9.11.2016 Shanghai 

New hostel and new routines. 

Our neighbour decided to clear all, and I mean all, of his orifices at 6.30am.

Back to sleep. 

Next wake up call was simultaneously a kindergarten whose playground backs onto the hostel and an orchestra who tune up at 8.30 in the morning starting playing at 9am. There is no double glazing in China, God knows they could do with it. 

Birthday over we were back on the tourist trail and off to the Museum of Shanghai, this time it was free and you could just walk in, after going through the obligatory security checks, obviously! It is a fascinating museum, loads of English information, we learnt lots about ceramics,  Buddha stones and bronze pots and how to make them. I now want a potter’s wheel for my next birthday present. 

We found a place for lunch that you could just build your own dish. There were 2 fridges, one with all types of veg, one with various parts of animals and balls made up of various parts of animals. Luckily the food hygiene was of sufficient level to require 2 bowls, one for veg and one for meat. The tongs were not so defined. We naturally used our tongs for veg THEN meat, no other person I saw did the same. Still, all the food is taken away, cooked in a hot tasty broth and given back to you with a bowl of rice. We had a lot of green with our soup. All the Chinese people I was watching do this afterwards had more meat than veg, and a lot of it!!! It cost us less than a fiver and was more than our five a day (a rarity), and no,we have no idea what that pink luncheon meat was, but it was tasty. 

Next up was another part of Shanghai to visit, the French Concession area, Xintiandi, which we knew was going to be slightly commercialised, but even we were stunned at how plastic and fake it all was. Everything had been rebuilt in the old colonial style, with top end shops, restaurants, and boutiques inserted into them. It was not backpacker territory, it was posh tourists territory and we saw plenty of them (with their nice white linen and freshly ironed chinos). We walked back into Shanghai with its chaotic traffic, piles of rubbish, cables everywhere and felt much better. 

More walking followed and we got to another French Concession area, Tianzifang, which was less high end tourism and more normal tourist tat for sale, in hundreds of shops down narrow little alley ways, with more bars and restaurants, with happy hours (still at ridiculous prices). 

We stopped for a cup of tea and caught up with the unfortunate news of the elections in America and whatsapp’d friends who were similarly disappointed.  Maybe democracy doesn’t work and China is right??? One for a pub discussion I think! 

We wandered back into the throng of tourists. A French group of middle aged tourists seemed not content with walking around and seeing the place but had to do a treasure hunt through the area as well. They were dashing around like excited kids, pushing and shoving everyone out the way to get a red crepe paper prize. Sometimes I feel as if I am from a different planet. 

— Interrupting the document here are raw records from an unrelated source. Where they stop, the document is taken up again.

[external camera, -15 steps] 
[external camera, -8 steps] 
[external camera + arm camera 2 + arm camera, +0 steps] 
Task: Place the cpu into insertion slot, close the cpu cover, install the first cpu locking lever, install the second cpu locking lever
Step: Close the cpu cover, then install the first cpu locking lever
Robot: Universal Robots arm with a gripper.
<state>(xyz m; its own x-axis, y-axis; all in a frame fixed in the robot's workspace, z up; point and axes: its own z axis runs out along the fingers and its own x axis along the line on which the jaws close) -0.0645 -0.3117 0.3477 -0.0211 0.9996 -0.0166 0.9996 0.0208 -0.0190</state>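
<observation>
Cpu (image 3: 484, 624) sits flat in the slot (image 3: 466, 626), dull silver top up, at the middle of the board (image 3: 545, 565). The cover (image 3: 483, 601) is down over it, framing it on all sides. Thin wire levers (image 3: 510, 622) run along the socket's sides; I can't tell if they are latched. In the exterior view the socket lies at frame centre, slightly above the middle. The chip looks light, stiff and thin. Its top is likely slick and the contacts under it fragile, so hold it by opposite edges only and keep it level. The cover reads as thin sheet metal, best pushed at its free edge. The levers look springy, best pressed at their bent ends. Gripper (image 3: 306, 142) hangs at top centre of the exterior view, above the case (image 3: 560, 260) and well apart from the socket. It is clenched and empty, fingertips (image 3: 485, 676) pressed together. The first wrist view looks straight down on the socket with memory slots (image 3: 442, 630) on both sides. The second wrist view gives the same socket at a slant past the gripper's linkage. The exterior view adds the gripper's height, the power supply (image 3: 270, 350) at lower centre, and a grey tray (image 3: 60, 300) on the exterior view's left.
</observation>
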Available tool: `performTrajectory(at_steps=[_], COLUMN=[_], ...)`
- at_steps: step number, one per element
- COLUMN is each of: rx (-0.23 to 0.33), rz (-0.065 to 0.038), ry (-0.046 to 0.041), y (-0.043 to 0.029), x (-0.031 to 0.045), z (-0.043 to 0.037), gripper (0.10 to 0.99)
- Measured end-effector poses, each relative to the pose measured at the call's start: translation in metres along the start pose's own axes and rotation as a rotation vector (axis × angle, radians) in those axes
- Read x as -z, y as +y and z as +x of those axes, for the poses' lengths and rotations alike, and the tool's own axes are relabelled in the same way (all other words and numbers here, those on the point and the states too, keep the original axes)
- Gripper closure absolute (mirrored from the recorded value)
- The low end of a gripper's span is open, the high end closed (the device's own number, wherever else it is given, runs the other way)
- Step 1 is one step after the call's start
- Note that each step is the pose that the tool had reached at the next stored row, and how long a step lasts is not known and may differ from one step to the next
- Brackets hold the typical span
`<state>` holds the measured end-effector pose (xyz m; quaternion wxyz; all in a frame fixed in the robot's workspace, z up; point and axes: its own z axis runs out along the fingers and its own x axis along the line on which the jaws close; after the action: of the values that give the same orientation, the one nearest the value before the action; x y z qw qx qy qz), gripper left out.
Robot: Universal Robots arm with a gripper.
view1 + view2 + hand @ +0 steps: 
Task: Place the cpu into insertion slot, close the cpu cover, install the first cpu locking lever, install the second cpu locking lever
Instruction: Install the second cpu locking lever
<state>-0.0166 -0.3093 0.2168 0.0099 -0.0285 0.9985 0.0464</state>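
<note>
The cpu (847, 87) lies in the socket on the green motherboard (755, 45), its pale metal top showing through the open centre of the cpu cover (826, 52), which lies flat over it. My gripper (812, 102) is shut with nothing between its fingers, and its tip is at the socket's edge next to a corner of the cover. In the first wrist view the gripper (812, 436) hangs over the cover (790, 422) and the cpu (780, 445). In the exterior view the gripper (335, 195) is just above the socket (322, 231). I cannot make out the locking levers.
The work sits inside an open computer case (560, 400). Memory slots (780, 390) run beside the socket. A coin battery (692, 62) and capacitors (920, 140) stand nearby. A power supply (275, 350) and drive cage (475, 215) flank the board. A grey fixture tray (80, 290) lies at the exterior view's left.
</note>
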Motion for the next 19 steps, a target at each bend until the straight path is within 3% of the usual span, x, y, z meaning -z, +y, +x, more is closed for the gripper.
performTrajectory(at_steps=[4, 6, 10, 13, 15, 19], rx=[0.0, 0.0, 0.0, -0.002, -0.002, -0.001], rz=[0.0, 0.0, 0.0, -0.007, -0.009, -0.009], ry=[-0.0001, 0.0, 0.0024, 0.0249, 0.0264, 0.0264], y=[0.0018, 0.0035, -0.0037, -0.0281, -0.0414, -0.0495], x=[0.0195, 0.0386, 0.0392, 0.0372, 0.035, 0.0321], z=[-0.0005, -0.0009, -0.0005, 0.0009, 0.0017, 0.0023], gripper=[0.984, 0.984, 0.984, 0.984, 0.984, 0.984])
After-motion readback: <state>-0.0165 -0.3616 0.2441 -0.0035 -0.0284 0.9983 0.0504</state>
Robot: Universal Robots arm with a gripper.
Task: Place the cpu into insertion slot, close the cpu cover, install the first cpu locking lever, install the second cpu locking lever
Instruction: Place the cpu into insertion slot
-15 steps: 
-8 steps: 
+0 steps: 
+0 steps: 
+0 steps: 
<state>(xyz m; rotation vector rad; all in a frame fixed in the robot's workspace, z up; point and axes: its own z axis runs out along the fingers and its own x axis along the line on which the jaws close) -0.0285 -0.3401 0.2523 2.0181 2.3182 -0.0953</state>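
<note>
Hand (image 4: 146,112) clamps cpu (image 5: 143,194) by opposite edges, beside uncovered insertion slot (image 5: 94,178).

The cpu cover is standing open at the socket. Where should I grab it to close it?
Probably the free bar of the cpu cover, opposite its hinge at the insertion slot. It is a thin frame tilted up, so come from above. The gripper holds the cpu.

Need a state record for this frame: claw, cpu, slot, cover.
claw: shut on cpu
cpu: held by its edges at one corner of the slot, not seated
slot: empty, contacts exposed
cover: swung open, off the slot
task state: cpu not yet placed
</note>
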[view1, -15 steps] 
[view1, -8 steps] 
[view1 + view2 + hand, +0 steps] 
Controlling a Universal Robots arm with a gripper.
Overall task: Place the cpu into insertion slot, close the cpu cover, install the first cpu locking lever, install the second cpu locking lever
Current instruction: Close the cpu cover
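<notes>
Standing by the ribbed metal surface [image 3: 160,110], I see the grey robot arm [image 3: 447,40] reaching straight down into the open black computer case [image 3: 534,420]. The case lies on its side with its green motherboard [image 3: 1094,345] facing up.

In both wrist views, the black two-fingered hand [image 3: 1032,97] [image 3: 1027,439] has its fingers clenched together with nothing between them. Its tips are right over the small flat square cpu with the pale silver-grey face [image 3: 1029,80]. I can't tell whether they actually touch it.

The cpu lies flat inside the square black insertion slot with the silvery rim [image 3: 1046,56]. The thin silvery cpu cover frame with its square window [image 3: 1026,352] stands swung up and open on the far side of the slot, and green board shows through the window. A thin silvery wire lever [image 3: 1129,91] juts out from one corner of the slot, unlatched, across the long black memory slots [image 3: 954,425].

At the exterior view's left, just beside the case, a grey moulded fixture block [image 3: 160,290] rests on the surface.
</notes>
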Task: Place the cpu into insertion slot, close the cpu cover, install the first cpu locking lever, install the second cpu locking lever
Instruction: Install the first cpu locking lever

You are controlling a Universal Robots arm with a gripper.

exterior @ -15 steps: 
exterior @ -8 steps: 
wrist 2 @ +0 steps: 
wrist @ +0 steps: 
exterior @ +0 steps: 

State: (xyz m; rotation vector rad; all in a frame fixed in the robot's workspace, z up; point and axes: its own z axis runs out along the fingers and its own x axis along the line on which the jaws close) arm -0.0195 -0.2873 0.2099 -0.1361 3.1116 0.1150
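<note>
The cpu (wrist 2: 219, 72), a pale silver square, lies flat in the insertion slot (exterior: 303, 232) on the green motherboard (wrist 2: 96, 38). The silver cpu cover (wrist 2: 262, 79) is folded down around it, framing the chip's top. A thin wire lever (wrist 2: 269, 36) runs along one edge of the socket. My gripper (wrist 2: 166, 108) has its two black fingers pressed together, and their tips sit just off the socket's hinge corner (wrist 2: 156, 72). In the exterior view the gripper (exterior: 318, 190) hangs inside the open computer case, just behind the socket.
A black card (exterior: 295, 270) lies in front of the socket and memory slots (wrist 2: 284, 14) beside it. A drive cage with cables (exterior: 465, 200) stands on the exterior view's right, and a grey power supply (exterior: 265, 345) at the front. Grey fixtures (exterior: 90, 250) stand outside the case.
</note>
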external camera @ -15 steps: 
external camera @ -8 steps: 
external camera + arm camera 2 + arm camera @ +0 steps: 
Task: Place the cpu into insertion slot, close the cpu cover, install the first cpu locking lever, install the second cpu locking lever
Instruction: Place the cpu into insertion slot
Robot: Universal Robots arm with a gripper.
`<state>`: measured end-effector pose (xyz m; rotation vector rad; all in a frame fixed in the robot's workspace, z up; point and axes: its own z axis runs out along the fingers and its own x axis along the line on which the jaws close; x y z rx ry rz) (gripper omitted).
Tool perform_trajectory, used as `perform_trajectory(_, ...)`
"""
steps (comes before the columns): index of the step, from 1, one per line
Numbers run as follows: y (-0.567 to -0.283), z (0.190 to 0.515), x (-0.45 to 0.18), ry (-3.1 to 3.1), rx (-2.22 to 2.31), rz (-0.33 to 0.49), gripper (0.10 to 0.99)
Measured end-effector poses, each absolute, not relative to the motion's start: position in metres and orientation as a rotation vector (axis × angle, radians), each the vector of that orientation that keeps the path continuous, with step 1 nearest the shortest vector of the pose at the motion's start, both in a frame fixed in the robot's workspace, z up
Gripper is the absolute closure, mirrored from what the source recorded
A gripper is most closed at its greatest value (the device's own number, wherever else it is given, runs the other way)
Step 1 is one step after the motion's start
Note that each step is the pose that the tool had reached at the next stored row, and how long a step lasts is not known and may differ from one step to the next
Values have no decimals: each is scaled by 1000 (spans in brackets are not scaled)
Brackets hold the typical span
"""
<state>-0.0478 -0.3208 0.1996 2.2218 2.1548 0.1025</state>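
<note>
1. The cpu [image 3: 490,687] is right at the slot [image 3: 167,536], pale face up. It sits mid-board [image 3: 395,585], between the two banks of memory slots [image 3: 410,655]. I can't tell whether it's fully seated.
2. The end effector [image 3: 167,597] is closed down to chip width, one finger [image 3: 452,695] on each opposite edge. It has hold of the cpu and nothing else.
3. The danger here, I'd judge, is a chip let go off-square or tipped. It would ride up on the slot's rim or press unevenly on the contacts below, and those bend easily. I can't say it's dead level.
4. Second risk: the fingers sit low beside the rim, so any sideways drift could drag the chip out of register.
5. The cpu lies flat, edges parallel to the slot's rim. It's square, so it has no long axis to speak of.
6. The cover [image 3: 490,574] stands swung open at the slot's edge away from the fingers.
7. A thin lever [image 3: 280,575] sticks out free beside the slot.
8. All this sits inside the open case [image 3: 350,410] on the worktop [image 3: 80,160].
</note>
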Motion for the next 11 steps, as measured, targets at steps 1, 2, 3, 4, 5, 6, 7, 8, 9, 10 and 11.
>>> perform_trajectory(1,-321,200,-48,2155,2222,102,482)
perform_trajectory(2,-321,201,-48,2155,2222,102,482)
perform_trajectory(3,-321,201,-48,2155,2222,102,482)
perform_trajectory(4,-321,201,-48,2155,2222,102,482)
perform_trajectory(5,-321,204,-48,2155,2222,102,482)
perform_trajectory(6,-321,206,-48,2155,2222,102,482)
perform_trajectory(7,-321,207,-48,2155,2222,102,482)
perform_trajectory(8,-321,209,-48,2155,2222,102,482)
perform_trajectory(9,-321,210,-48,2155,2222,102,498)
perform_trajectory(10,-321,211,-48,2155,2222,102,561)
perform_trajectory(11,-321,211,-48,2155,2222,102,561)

Guy was tempted with a tofu and mango desert, the tofu was hot, which made it slightly too rice pudding like for me, he loved it.

 Guy decided we should go to a Cantonese for tea. It was just like home. We had no 15 and no 22 and an over priced beer. No 15 was sweet n sour pork and was sweet and gloopy. No 22 was egg fu yung and was eggy and ricey. Guy did enjoy it. The setting was ace though in an old restaurant (not restored) with even the light switches being the ‘old black sticky out the wall ones’!

We then made our way home, via our local supermarket for some Great Wall wine and snacks. It was cheap, Chinese wine. We have had worse in the U.K.